BROKEN FEATHER'S LAST STAND

by
ROBERT J. LEWIS

___________________________________

Little Indian, Sioux or Crow,
LIttle frosty Eskimo,
Little Turk or Japanese,
O! don't you wish that you were me?
Robert Louis Stevenson

The strength of the fire,
the taste of salmon,
the trail of the sun,
and the life that never goes away,
they speak to me.
And my heart soars.
Chief Dan George

"If me die, it not matter. If you die, it plenty bad."
Tonto to the Lone Ranger

 

There is no accounting for it unless it is the Canadian Indian’s not-so-secret death wish: the epidemic of gas and glue sniffing, spousal abuse, acute alcohol dependence and a suicide rate that bends the mind and chills the heart.

Broken Feather once had a home and native land. It was taken away from him, and he’s been on a non-stop downward spiral ever since. He now finds himself at the precipice contemplating an empty appease-pipe and a break-away trail of feathers riding the eddies above the abyss.

When the Mesoamerican Indian looks back (circa 700 A.D.) to the glories of the past, he swells with pride before the magnificent Aztec and Mayan temples in Coban, Tikal, Uxmal and Teotihuacan. When the North American Indian looks back he cowers in shame beneath the quavering shadow of his teepee -- bison hide on a stick against a hail of bullets. When the Indian was performing his morning ablutions in a hole in the ground, the Romans were constructing spectacular aqueducts which still stand today, two millennia later. When the white man was making his Industrial Revolution, the Indian was chipping flint for fire and turning the smoke into a medium of long-distance communication.

Where there is no avoiding the hulking mountain range of facts and arguments, it should be self-evident to both insiders and outsiders that to be born Indian is to be born without hope, without a future, into a life-long inferiority complex; and that no rewriting of history (or anesthetizing the brain) can remedy the hard facts of the past: the bow and arrow were no match against the white man’s superior firepower.

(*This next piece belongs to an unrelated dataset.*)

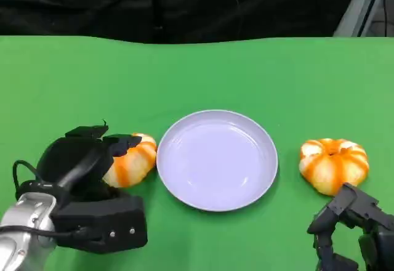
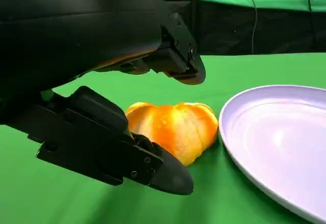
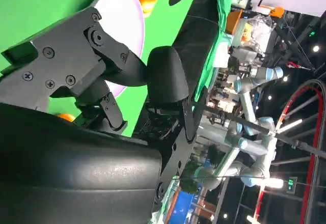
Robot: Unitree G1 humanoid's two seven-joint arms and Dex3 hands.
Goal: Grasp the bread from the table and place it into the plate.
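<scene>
A white plate (image 1: 215, 160) sits mid-table. One orange-and-white bread (image 1: 136, 160) lies just left of it, a second bread (image 1: 334, 163) to its right. My left hand (image 1: 86, 169) reaches over the left bread. In the left wrist view its fingers (image 2: 175, 56) hang above that bread (image 2: 173, 130) and the thumb (image 2: 127, 155) lies low beside it, with a gap showing, so nothing is gripped. My right hand (image 1: 351, 222) rests near the front edge, just below the right bread, holding nothing. In the right wrist view its fingers (image 3: 102, 56) are spread in front of the plate (image 3: 122, 15).
Green cloth covers the table, with a black backdrop behind its far edge. A metal frame (image 1: 363, 6) stands at the back right. The right wrist view shows other robot arms (image 3: 254, 81) and lights in the room beyond.
</scene>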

From their first exposure to the teepee – a dwarf structure next to any cityscape – to serialized portrayals of very dense and doomed Indian braves defiantly circling the white man’s wagon train, to the on-going fragmentation and collapse of one community after another into a heap of self-loathing against which all the money in the world is as effective as the Iroquois' war cry against the march of progress, the young are initiated into the downs of negative self-esteem before they have learned to walk and talk.

But the Indian, refusing and/or unwilling to make a clean break with his dead-end culture and traditions, instead fatuously romanticizes it, offering up a myth that tells of a golden age of hunting and fishing, and that the Indian (impositioned between the two competing cultures) merely has to commit himself to the past-perfect and he’ll find his way to the sources of his ancient pride. But it is not happening. The young only have to observe the depraved, despoiled adult world around them and they know it’s all a lie, that the myth is just another drug on the corner, that at the end of the day there is no cure for being born into humiliation and defeat. In the great clash of civilizations, the Indian was found consummately unfit.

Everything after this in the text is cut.